The discovery of the remains at what had been Canada’s largest residential school has sparked nationwide outrage, but Indigenous leaders are adamant that no one should be surprised by the horror that was confirmed through the use of ground-penetrating radar.

“The outrage and the surprise from the general public is welcome, no question,” Assembly of First Nations National Chief Perry Bellegarde said. “But the report is not surprising. Survivors have been saying this for years and years — but nobody believed them.”

A linchpin in the government’s policy of forced assimilation, some 150,000 First Nations, Métis and Inuit children were placed in state-run boarding schools, where they were robbed of their language, culture, family ties and, too often, their lives, in a system Canada’s Truth and Reconciliation Commission branded “cultural genocide.”

There is little doubt more graves will be uncovered in the months to come. The TRC documented the deaths of more than 6,000 students as a result of residential schools, but former commission chair Murray Sinclair has said the true figure “could be in the 15,000-25,000 range, and maybe even more.”

The road to healing for the nation and Indigenous communities, where the trauma of these schools remains an open wound, will be long and torturous. It has to begin with a full investigation into every former residential school to determine how many unmarked burial sites exist, and to ensure every missing child is identified and their families informed of their fate.

But it is also essential for the federal, provincial and territorial governments to answer a call that has been ignored for far too long — the creation of monuments to residential school survivors and victims in every capital city across Canada.

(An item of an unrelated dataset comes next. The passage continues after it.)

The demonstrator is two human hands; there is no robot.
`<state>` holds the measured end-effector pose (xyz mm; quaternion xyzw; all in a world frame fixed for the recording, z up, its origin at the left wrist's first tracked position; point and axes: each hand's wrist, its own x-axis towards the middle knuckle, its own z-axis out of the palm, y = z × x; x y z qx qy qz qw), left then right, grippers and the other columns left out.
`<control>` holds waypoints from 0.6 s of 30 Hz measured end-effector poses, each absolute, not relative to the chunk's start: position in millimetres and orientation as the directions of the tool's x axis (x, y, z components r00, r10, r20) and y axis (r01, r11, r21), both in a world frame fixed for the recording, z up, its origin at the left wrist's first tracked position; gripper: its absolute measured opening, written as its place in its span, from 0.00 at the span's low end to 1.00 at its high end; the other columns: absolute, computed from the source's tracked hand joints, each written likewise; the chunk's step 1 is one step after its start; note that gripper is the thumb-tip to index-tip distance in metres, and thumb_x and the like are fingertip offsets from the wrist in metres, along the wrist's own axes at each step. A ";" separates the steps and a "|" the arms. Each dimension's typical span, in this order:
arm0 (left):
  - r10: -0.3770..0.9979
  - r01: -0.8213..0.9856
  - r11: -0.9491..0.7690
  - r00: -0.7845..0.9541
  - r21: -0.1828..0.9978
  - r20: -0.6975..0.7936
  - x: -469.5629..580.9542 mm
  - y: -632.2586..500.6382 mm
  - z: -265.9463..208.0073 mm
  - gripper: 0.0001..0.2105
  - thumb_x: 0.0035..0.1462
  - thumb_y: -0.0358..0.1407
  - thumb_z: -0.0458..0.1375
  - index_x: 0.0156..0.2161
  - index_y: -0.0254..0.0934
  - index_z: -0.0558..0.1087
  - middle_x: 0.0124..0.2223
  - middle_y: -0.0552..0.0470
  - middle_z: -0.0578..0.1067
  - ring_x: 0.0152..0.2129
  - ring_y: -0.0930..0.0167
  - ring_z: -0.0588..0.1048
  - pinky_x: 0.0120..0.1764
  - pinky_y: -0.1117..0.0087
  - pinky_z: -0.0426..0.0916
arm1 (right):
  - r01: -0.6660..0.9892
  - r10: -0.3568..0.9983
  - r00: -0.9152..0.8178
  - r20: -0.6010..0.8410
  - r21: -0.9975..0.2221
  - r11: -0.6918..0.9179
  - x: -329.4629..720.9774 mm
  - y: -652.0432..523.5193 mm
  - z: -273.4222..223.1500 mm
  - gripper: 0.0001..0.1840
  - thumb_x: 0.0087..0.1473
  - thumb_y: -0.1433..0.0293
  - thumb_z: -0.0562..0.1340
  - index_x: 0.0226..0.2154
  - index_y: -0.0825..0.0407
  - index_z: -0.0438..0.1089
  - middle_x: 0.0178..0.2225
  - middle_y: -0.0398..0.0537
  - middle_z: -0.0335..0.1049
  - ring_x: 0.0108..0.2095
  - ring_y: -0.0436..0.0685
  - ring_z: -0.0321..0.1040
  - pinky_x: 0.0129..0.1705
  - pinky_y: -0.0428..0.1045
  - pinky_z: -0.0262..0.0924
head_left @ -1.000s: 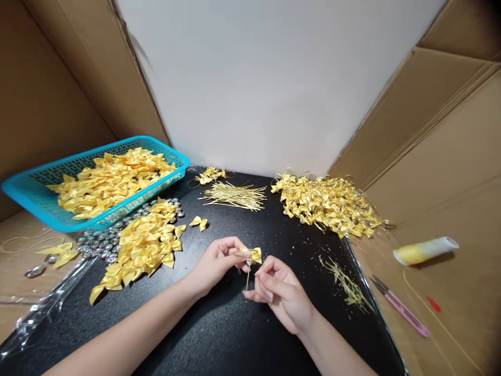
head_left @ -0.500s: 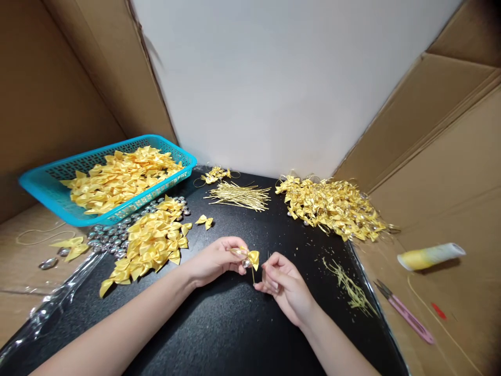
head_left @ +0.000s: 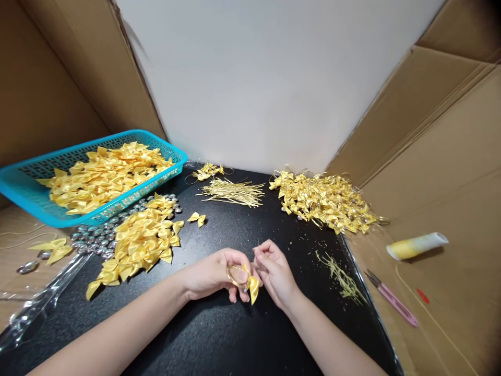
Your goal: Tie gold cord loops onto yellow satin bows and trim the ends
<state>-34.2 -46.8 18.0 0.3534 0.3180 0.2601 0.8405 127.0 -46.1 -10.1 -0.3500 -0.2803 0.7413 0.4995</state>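
Note:
In the middle of the head view, my left hand (head_left: 227, 274) is closed on a yellow ribbon bow (head_left: 253, 290). A loop of gold cord (head_left: 230, 277) stands out from the bow on the left, and a bit of something silvery shows beside the knot. My right hand (head_left: 274, 269) is pinched shut right beside the bow, its fingertips close to those of my left hand. A very thin tip sticks up above the right fingers, too fine to name. Left of my hands lies a heap of loose yellow bows (head_left: 143, 235), with one single bow (head_left: 197, 218) apart from it.
A blue basket (head_left: 178, 162) of bows stands at the left, silver beads (head_left: 92, 237) beside it. Farther back lie gold cords (head_left: 235, 192) and a pile of corded bows (head_left: 324, 201). On the right are cord scraps (head_left: 342, 279), pink-handled snips (head_left: 393, 303) and a yellow-white tube (head_left: 417, 245).
The bow has turned and now points downward, with its cord loop opened out on the left. My right hand has come up against the left fingers. The whole view has shifted slightly.

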 end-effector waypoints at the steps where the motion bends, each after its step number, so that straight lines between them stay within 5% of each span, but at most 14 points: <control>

The TRC called for those monuments in its final report in 2015, and its pleas were renewed by Stephanie Scott, director of the National Centre for Truth and Reconciliation at the University of Manitoba, both last year and in the wake of the Kamloops discovery. “Canadians need to know the truth and understand what happened in order to foster true reconciliation and healing,” Scott told MPs in 2020.

These monuments would be far more than a symbolic gesture, though the heart-breaking power of symbols is evident in the displays of hundreds of pairs of children’s shoes set up around the country in tribute to the 215 children buried in Kamloops.

They would be reminders that residential schools were a horrific reality, and their legacy of anguish endures. More importantly, they would ensure that thousands of lost children will — along with being remembered — no longer be ignored.